* AIM OF THE EXERCISE
Each line of the records below that holds "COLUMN" should be returned.

* THE DATA
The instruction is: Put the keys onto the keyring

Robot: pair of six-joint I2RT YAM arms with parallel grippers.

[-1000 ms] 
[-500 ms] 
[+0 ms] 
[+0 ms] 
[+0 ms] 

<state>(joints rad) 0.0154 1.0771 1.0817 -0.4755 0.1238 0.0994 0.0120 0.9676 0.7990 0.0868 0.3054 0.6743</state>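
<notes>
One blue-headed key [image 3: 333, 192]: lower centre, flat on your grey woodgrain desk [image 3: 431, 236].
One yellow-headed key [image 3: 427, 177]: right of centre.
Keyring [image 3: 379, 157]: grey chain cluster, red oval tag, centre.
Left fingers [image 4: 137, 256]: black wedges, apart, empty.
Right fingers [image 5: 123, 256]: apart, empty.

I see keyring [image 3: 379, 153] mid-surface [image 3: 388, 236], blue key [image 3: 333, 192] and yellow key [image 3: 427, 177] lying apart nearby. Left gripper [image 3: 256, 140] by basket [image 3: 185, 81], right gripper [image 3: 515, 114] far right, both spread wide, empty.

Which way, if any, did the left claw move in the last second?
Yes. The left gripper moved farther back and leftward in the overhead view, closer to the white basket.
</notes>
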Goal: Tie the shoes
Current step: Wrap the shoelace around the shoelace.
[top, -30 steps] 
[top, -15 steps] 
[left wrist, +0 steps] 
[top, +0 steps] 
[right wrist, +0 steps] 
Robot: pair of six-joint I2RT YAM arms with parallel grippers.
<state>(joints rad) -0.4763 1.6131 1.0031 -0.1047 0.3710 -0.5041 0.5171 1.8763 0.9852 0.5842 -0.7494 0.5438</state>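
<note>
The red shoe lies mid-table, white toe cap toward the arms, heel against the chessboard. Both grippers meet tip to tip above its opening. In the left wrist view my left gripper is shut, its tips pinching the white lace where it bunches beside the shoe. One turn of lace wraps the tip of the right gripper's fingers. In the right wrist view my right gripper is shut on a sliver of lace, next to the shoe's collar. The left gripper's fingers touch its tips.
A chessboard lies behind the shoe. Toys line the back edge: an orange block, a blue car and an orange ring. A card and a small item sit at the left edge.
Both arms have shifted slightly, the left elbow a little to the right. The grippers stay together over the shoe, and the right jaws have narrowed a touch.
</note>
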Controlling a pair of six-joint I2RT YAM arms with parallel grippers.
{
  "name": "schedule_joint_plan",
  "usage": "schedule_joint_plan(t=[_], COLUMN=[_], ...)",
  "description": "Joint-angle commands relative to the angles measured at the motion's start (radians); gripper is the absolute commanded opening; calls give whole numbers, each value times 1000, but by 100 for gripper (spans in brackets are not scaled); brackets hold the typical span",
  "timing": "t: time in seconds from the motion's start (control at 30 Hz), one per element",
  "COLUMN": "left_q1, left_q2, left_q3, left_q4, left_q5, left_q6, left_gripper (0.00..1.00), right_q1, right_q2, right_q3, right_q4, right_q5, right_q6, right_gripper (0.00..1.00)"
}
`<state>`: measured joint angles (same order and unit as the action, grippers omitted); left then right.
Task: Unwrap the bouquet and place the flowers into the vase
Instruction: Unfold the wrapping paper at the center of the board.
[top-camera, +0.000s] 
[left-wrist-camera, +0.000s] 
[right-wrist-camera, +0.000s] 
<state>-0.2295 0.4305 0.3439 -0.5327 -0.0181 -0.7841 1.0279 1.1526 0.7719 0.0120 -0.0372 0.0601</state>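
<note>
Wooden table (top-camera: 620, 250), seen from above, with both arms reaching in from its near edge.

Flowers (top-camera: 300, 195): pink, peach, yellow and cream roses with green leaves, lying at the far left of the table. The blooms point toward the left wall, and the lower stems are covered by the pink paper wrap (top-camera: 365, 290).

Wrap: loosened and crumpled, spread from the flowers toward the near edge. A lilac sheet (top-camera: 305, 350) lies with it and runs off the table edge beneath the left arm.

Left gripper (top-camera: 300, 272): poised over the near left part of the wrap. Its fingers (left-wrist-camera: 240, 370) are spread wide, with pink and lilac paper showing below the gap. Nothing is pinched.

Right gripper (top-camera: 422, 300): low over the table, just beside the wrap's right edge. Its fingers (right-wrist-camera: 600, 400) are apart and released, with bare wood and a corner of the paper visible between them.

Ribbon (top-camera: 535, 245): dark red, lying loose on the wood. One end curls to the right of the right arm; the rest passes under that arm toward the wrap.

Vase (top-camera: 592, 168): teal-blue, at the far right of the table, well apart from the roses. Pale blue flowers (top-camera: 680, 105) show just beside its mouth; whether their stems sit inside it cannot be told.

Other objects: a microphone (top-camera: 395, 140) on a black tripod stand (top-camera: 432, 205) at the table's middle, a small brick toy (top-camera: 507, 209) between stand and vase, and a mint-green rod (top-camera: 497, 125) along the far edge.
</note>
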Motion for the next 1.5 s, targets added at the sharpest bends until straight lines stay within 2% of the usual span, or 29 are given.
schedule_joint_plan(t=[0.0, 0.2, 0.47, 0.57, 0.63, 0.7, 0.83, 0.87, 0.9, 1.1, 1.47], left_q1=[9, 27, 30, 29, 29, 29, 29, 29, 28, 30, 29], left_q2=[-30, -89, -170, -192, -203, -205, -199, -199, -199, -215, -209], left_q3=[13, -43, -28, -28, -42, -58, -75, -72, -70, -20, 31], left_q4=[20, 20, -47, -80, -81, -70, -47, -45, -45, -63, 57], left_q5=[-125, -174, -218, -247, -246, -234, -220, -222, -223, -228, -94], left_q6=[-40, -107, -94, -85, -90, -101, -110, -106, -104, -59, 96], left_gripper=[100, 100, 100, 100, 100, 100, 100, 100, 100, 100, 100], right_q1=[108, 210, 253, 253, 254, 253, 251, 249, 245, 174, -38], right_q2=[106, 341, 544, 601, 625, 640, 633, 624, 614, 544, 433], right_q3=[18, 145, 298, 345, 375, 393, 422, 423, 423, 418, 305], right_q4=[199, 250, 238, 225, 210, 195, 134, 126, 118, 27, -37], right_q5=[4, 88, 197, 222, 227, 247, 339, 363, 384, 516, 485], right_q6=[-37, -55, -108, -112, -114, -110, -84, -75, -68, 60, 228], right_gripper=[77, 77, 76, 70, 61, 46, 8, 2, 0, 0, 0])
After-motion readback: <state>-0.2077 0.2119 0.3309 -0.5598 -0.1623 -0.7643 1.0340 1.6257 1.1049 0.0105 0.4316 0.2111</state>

* COMPLETED TASK
  "usage": "schedule_joint_plan(t=[_], COLUMN=[_], ...)",
  "COLUMN": "left_q1, left_q2, left_q3, left_q4, left_q5, left_q6, left_gripper (0.00..1.00), right_q1, right_q2, right_q3, right_q4, right_q5, right_q6, right_gripper (0.00..1.00)"

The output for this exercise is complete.